Testo pubblicato da www.superando.it e qui ripreso per gentile concessione

I precedenti non erano stati certo incoraggianti, se è vero che nell’estate del 2010 proprio il CoorDown (Coordinamento Nazionale Associazioni delle Persone con Sindrome di Down), al culmine di lunghe polemiche dibattute anche su queste pagine – come si può vedere dallo stesso elenco dei contributi qui a fianco citati – aveva accusato il Parco Divertimenti Gardaland di Castelnuovo del Garda (Verona) di «gravi discriminazioni ai danni delle persone con sindrome di Down, alle quali è sistematicamente vietato l’accesso a numerose attrazioni dagli addetti alla sicurezza del parco», sottolineando che «la non idoneità, da parte degli addetti, viene stabilita esclusivamente in virtù dei tratti somatici».

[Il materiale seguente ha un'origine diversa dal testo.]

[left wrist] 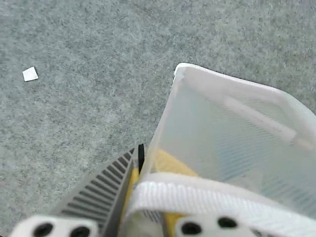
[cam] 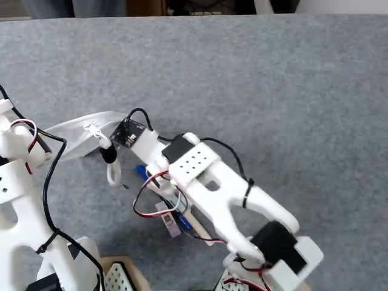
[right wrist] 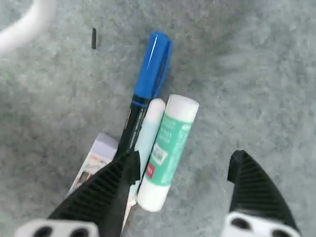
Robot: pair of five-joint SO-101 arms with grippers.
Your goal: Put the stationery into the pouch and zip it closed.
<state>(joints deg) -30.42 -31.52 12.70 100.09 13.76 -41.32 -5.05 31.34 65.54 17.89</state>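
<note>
Left gripper: my left gripper (left wrist: 148,170) is clamped on one edge of the pouch (left wrist: 232,128) and holds it above the table (left wrist: 74,98).
Pouch: translucent white mesh, at the left side of the table next to my left arm. I cannot tell from here whether its zip is open.
Right gripper: my right gripper (right wrist: 185,159) is spread wide and holds nothing. It hangs low over the stationery, with the glue stick (right wrist: 170,148) between its jaws.
Stationery: a blue marker (right wrist: 153,64), a pale tube (right wrist: 148,128) and the glue stick lie side by side on the table, touching. A small box (right wrist: 96,160) lies just beside the marker's dark end. All of it is near the pouch and outside it.
Inside the pouch: a yellow shape (left wrist: 170,165) shows near my left jaw. I cannot tell whether it is an item.
Done so far: the pouch is secured, I judge.
Left to do: at least four items are not yet loaded and the zip is not yet closed, so I judge this an early stage.
</note>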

Da allora molta strada è stata fatta, e anche numerosi passi in avanti, grazie a un dialogo via via più costruttivo, fino ad arrivare in questi giorni alla sottoscrizione di una Convenzione, tra Gardaland e CoorDown, valutata come soddisfacente da entrambe le parti e riguardante appunto la fruizione delle attrazioni del Parco da parte delle persone con sindrome di Down.